■ YOUR INSTRUCTIONS
Whenever the word "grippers" turns up in a line below, that line should be copied.

■ Dataset records

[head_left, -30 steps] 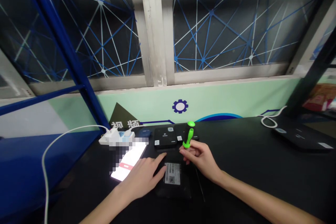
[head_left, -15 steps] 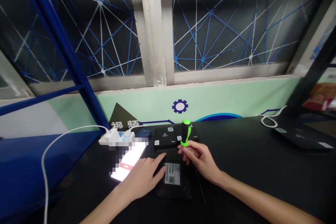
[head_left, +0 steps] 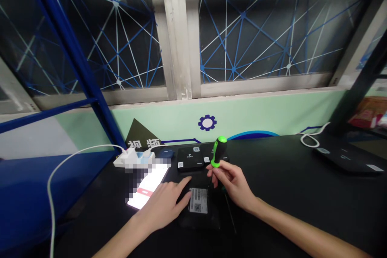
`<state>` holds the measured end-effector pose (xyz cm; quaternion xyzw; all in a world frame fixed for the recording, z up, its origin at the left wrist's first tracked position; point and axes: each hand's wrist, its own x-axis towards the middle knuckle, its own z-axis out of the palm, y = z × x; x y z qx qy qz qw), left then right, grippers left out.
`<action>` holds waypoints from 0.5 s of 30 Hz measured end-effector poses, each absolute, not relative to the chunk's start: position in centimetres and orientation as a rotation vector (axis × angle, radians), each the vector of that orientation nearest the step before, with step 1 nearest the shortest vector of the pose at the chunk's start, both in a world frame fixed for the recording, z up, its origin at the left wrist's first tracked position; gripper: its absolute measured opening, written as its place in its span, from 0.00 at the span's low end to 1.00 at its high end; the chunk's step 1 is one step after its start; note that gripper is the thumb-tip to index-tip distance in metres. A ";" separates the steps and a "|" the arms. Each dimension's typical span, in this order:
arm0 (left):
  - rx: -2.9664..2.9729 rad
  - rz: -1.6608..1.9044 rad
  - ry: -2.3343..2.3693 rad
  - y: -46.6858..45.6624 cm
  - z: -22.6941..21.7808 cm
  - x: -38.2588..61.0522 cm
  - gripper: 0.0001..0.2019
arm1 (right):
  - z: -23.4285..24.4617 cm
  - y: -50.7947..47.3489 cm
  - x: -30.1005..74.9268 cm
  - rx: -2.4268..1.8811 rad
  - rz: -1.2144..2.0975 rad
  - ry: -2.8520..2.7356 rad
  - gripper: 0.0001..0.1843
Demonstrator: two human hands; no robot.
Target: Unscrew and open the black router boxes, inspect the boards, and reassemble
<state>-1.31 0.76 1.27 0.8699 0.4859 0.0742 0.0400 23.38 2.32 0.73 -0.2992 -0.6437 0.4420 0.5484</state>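
My right hand point(head_left: 231, 179) pinches a screwdriver point(head_left: 219, 151) with a black and bright green handle. It stands nearly upright, its thin shaft pointing down at the upper right part of a flat black box point(head_left: 201, 219). I cannot make out where the tip touches. The box lies on the table with a white printed label point(head_left: 198, 200) facing up. Across its left side rests my left hand point(head_left: 169, 199), thumb and forefinger spread, holding nothing. A thin dark rod point(head_left: 231, 215), perhaps a second screwdriver's shaft, lies just right of the box; its upper end is partly hidden by my right hand.
A lit phone point(head_left: 151, 181) lies left of my left hand. Behind are black boxes point(head_left: 190, 158), a dark blue object point(head_left: 166, 154) and a white power strip point(head_left: 121, 162) with plugs. Another black device point(head_left: 344, 159) and a white cable point(head_left: 310, 141) lie on the right.
The screwdriver's handle top has swung to the right, and my right fingers have shifted slightly around it. My left hand and the labelled box have stayed in place.
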 end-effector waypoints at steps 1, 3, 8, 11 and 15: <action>2.669 0.226 1.493 0.8 1.3 -1.3 0.24 | 0.8 2.3 23.4 -0.703 1.045 -1.507 0.14; 2.664 0.236 1.497 0.7 1.4 -1.2 0.24 | 0.9 2.3 23.4 -0.686 1.041 -1.451 0.13; 2.646 0.468 1.491 0.6 2.1 -0.8 0.21 | 1.1 2.5 23.5 -0.666 1.060 -1.325 0.12; 2.661 0.602 1.396 0.4 2.6 -0.6 0.17 | 1.0 2.7 23.6 -0.682 1.103 -1.287 0.12; 2.694 0.582 1.273 0.2 2.7 -0.7 0.18 | 0.7 2.9 23.6 -0.649 1.210 -1.235 0.13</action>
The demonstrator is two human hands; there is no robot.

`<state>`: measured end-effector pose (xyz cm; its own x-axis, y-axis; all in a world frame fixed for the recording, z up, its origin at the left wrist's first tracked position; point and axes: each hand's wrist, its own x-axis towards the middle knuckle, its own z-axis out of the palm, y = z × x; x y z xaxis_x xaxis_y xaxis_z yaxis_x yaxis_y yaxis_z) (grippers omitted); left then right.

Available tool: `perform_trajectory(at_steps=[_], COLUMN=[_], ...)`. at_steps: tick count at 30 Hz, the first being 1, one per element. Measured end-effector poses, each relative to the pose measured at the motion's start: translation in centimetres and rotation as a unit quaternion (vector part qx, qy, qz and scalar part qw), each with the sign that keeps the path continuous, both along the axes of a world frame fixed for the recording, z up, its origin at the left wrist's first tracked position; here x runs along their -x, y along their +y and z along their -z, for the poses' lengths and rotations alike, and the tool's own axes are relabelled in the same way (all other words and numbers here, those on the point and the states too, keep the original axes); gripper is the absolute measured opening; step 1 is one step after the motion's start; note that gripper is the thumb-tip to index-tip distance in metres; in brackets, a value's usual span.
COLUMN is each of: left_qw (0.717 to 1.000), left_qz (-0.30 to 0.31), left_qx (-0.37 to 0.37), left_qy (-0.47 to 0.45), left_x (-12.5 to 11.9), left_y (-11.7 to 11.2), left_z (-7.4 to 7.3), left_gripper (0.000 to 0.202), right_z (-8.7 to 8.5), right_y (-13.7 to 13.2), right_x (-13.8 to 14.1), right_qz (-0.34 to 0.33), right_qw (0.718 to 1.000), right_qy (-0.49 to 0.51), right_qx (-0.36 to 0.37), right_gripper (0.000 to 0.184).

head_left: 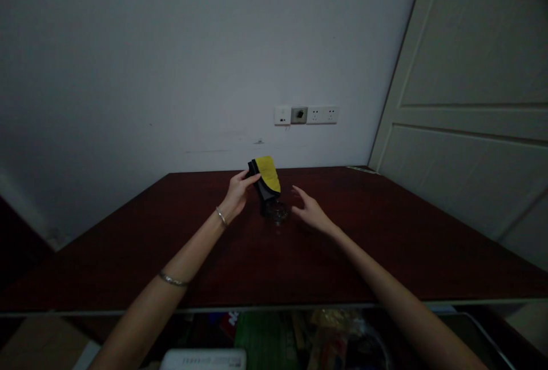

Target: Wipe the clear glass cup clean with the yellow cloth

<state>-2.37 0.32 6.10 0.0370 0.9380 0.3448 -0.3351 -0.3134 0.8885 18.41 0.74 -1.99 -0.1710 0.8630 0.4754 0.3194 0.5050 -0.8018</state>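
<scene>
A folded cloth (268, 175), yellow on one face and grey with black edging, hangs above the table. My left hand (238, 192) pinches its left edge between thumb and fingers. Just below the cloth's lower end sits a small round clear glass dish (278, 212) on the dark red tabletop (240, 267); its exact kind is hard to make out in the dim light. To the right of the glass, my right hand (311, 212) is held with its fingers apart and nothing in them. It appears close to the glass without gripping it.
Behind the table rises a white wall with sockets and a switch panel (306, 115). A pale panelled door (471, 107) stands at the right. Below the table's front edge lie a white box (203, 360), a green item (265, 341) and plastic-wrapped things (336, 330).
</scene>
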Motion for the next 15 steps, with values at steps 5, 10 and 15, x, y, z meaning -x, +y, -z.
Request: perform_trajectory(at_steps=[5,10,15], left_qw=[0.999,0.993,0.972], left_qz=[0.003,0.021,0.051], left_qx=[-0.010,-0.060,-0.045], left_qy=[0.045,0.096,0.226], left_x=[-1.4,-3.1,-2.2], left_y=[0.4,0.3,1.4], left_z=[1.6,2.3,3.0], left_gripper=[0.039,0.040,0.057], right_z=[-3.7,-4.5,-3.7], right_y=[-0.7,-0.6,0.6], right_x=[1.8,3.6,2.3], right_qz=[-0.073,-0.047,0.012], right_qw=[0.977,0.975,0.964], right_qy=[0.189,0.211,0.261], right_qx=[0.072,0.041,0.037], right_gripper=[0.042,0.044,0.037])
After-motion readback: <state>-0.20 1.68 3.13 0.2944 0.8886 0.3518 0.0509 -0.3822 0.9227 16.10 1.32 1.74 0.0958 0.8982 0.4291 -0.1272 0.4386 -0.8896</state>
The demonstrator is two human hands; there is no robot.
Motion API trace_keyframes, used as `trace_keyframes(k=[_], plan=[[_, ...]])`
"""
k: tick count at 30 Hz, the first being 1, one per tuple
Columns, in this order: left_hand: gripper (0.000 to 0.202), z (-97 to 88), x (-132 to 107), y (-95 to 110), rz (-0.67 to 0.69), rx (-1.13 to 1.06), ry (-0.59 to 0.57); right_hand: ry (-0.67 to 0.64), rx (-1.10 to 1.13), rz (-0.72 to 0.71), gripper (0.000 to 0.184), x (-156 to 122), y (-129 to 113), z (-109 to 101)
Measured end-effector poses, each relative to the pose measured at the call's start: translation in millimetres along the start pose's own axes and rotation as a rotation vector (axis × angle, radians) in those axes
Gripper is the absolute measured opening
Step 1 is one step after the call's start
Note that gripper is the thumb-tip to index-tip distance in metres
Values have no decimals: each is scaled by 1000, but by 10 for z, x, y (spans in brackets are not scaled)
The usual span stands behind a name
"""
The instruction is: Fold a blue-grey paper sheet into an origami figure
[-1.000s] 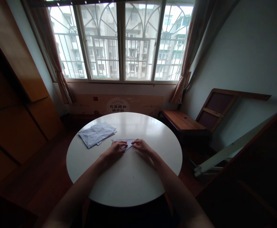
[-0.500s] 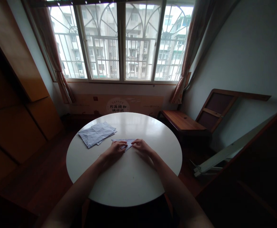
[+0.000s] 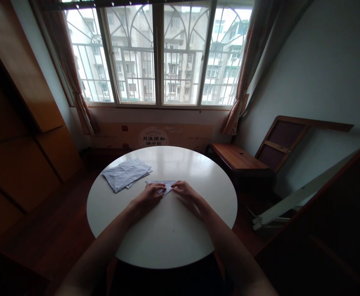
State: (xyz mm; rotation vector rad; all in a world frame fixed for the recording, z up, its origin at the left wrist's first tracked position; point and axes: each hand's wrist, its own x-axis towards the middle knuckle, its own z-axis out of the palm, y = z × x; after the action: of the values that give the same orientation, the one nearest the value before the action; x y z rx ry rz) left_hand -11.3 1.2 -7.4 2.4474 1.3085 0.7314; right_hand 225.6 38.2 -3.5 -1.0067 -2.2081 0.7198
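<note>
A folded sheet of paper (image 3: pixel 167 187), pale bluish and roughly triangular with a point toward me, lies on the round white table (image 3: pixel 167 242). On its left side my left hand (image 3: pixel 152 192) is closed, fingers bent over the paper and partly covering it. My right hand (image 3: pixel 183 188) pinches the paper's right side with thumb and fingertips. The two hands are a short way apart, with a small patch of paper showing between them. To the left, beyond my left hand, rests a stack of creased paper sheets (image 3: pixel 126 173).
A low wooden bench (image 3: pixel 235 156) stands behind the table on the right, beside a leaning wooden frame (image 3: pixel 280 139). A pale long panel (image 3: pixel 285 209) slants at the right. Wooden cabinets (image 3: pixel 44 156) line the left, and a barred window (image 3: pixel 158 57) is ahead.
</note>
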Motion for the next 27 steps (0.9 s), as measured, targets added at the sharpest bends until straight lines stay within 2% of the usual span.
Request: trace_keyframes(k=[17, 27], plan=[[30, -36, -11, 70, 10, -7, 11, 5, -7, -7, 23, 7, 11, 3], [30, -14, -6, 32, 17, 10, 14, -1, 0, 3, 23, 15, 37, 11]])
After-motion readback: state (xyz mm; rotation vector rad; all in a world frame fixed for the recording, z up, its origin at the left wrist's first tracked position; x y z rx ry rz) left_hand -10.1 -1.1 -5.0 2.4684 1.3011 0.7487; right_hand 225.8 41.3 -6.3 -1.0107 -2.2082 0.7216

■ THE ANSWER
`<state>` holds the measured end-effector pose (xyz cm; quaternion xyzw; all in a world frame fixed for the recording, z up, its origin at the left wrist's first tracked position; point and axes: each hand's wrist, its own x-axis towards the middle knuckle, its own z-axis out of the palm, y = z × x; x y z qx qy qz qw), left then right, grippers left out.
`<state>`: measured end-effector pose (xyz cm; its own x-axis, y-axis; all in a world frame fixed for the recording, z up, its origin at the left wrist's first tracked position; point and axes: each hand's wrist, its own x-axis towards the middle knuckle, its own z-axis out of the palm, y = z × x; x y z xaxis_x xaxis_y xaxis_z yaxis_x yaxis_y yaxis_z) (grippers omitted); left then right.

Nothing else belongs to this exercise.